[Problem to solve]
Only certain lines below are wanted: those starting at the line containing "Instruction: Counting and" and ending at the line containing "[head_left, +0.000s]", both included, each retyped exactly.

[Given material]
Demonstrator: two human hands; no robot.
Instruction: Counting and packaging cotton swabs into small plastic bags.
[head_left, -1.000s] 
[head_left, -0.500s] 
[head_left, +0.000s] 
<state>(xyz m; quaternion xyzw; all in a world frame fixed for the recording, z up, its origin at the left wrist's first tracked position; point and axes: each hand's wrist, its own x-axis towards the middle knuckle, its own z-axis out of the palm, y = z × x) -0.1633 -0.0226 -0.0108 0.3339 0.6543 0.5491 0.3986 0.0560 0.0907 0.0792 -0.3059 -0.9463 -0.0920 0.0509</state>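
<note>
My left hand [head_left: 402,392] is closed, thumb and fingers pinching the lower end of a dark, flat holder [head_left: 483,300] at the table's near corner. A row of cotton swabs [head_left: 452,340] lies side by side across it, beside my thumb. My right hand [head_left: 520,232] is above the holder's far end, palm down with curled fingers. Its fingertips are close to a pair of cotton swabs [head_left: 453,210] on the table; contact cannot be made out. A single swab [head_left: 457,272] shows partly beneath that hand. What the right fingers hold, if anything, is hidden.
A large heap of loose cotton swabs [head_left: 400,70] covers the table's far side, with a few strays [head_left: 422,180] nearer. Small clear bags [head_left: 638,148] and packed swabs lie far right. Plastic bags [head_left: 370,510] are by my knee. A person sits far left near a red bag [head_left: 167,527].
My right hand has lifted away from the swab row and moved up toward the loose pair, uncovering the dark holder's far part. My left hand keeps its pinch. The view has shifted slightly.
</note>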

[Exercise answer]
Instruction: Counting and packaging cotton swabs into small plastic bags.
[head_left, -1.000s] 
[head_left, -0.500s] 
[head_left, +0.000s] 

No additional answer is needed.